Afterwards, he turns away and falls asleep. I stay awake for a long time.
In the morning, Sabine says over breakfast that she would like us to take her to the bus station so she can catch a bus to Tennessee. I feel small and disgusting. I ask her to please stay, but she won’t consider it. We drive to the next town with a Greyhound station, and she buys a ticket. She gives me a hug before she boards the bus. Later I receive a thank you note from her and, then, never hear from her again.
I never talk about this with Miguel. I never talk about it with anyone. I tuck it away and forget about it for many years.
As we drive homeward through Wyoming, we continue to enjoy the evolving landscape. When we reach the Tetons, I tell my husband that I have been here before, once for my job, and before that, on a road trip with Miguel. That’s when I remember the trip and Sabine and the tent.

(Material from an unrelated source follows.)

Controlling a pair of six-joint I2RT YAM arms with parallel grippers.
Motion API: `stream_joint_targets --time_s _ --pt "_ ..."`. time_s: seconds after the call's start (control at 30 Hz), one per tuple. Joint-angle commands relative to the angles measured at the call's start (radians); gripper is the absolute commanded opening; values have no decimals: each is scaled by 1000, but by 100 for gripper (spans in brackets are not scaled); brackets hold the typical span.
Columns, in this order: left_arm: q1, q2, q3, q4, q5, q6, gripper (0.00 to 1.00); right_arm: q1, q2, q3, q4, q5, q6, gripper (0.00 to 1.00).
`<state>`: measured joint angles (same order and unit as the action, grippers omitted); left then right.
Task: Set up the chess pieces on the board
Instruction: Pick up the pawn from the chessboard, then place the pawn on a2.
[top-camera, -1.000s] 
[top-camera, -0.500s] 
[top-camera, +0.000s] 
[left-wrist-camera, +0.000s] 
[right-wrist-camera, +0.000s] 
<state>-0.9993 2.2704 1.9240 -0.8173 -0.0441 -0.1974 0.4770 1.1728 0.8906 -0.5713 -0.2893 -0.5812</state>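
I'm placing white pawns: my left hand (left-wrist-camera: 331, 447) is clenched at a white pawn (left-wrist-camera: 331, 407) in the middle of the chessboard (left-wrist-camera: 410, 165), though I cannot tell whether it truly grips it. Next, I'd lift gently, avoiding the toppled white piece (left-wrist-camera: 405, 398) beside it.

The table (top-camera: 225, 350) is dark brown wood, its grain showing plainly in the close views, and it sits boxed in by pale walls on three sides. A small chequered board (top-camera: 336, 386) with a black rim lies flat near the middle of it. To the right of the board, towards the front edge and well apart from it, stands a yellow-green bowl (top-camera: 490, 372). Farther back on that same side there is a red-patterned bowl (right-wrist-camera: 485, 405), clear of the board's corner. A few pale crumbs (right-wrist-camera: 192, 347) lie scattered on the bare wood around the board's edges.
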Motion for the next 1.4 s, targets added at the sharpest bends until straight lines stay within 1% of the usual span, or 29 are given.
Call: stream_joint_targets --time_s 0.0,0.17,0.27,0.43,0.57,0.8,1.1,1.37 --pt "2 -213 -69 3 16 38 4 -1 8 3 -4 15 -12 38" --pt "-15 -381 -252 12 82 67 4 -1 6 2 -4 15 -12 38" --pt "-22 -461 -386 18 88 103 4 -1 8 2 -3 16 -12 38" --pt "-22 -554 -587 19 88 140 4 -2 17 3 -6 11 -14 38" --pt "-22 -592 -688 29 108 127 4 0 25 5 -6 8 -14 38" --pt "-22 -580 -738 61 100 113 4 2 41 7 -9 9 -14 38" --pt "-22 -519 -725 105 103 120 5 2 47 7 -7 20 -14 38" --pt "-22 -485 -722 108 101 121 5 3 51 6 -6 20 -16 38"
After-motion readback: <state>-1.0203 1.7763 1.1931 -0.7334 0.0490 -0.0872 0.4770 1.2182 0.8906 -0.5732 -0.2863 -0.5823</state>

The feelings come, intense and powerful in a way I did not allow them to be all those years ago. They come through my body, as physical sensations. I feel nauseous. My throat hurts. My skin tingles. My breath is fast and shallow. I feel feverish, hot, humiliated. I want to curl up in a ball and suck my thumb. I’m home today, but I can’t go to work.
I have more resources now, however, more than I did a year ago or ten years ago or back when this first happened. I play a guided meditation focused on the affirmation “I am safe.” I pause after that, then play another one focused on my breathing and on the space between each breath. This leaves me not calm, but calmer than before.
I tell myself, I know this pain from old wounds. I know it is not happening now (though it feels like it is). I have been here before. It will not kill me. It will pass, just as all emotions pass in time. It is painful, but I can bear. I will bear it. I won’t push it away, deny it, distract myself. I’ll let myself feel it. I didn’t really allow myself to feel it then, so it has just remained in my subconscious. Maybe if I feel it, I can let it go.
Everything hurts, but I know my mindfulness practice, imperfect as it is, makes it possible to feel the sensations and let them be what they are.
I reach out to E, sending her a text. I worry that I am bothering her, but the urge to know I am not alone with this is strong. The story is too long to tell by text, so I only describe how I am feeling. She responds with warmth and concern, as always. I’m thankful we have an appointment tomorrow, a replacement for the session I missed on Monday. I’m thankful to be in a marriage now that couldn’t be more different from my marriage to Miguel. I breathe and am thankful, though I still have far to go, for how far I’ve come.